The Teacher

   
BOOK REVIEW by Willard Manus

THE TEACHER by the Israeli writer Michal Ben-Naftali is a mystery novel. Not the usual kind of mystery novel, though, with a crime to be solved, justice dispensed. In THE TEACHER the mystery centers around the character of Elsa Weiss, a teacher in Tel Aviv who “ does not wish to be remembered, a woman who wishes not to be, and never to have been.” Why Elsa Weiss felt that way when she jumped to her death is what puzzles--make that, haunts--the narrator of this dark, somber, heart-wrenching book.

The unnamed narrator is a former student of Weiss’s, a woman who desperately tries to comprehend the enigma of her life, only to discover that this is impossible, that “every being cries out silently to be read differently.”

Correction: there is a crime in THE TEACHER: the monstrous crime of the Holocaust. Elsa Weiss was a victim of it: she and most of her Jewish-Romanian family were rounded up by the Nazis and sent to Bergen-Belsen. Remarkably, a few hundred Jews were allowed to leave the camp, thanks to a controversial deal made by their leader, Israel Rudolf Kastner. He sacrificed some Jews to save many others (money was involved, of course).
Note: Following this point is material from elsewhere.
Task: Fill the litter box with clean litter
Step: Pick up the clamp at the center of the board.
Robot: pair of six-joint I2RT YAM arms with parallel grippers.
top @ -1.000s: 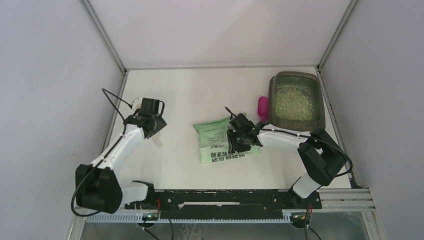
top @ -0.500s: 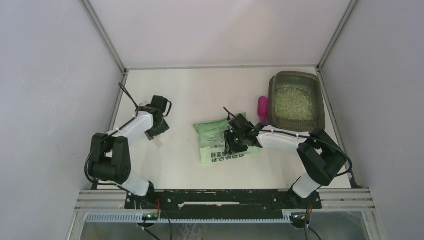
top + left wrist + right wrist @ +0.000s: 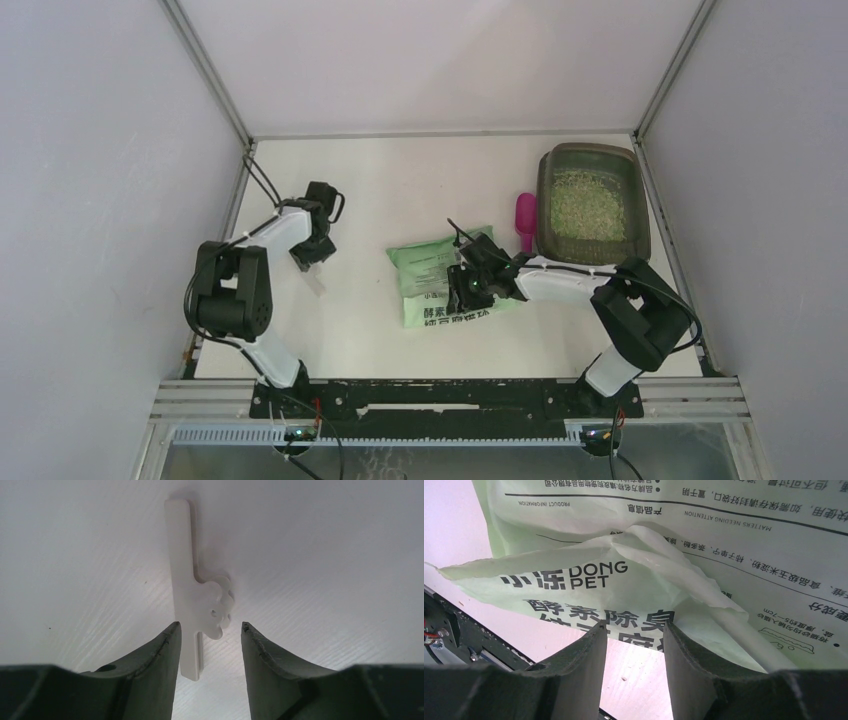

Weiss was among the lucky ones, though she never celebrated her luck, because by then her soul had been damaged by the trauma of the Holocaust. She lived and taught with an “icy ruthlessness,” tortured by her demons but never talking about them: a woman “who denied herself all the good that people might bestow. Not because she found it to be false, but because she forgot it existed.”

Still, she was a conscientious and skilled teacher, one who made a lasting impression on her students–-especially the narrator, who, having been devastated by her suicide, writes this book in an attempt to understand why she took her own life.

Because Weiss kept her distance from everyone, the narrator is obliged to make this confession. “I know that she was born in 1917, that she passed away in 1982, that she parted from her parents in July of 1944. I know that she crossed oceans and continents. I know everything and nothing at all. Oh well, I tell myself. From this point forward, it is all fiction.”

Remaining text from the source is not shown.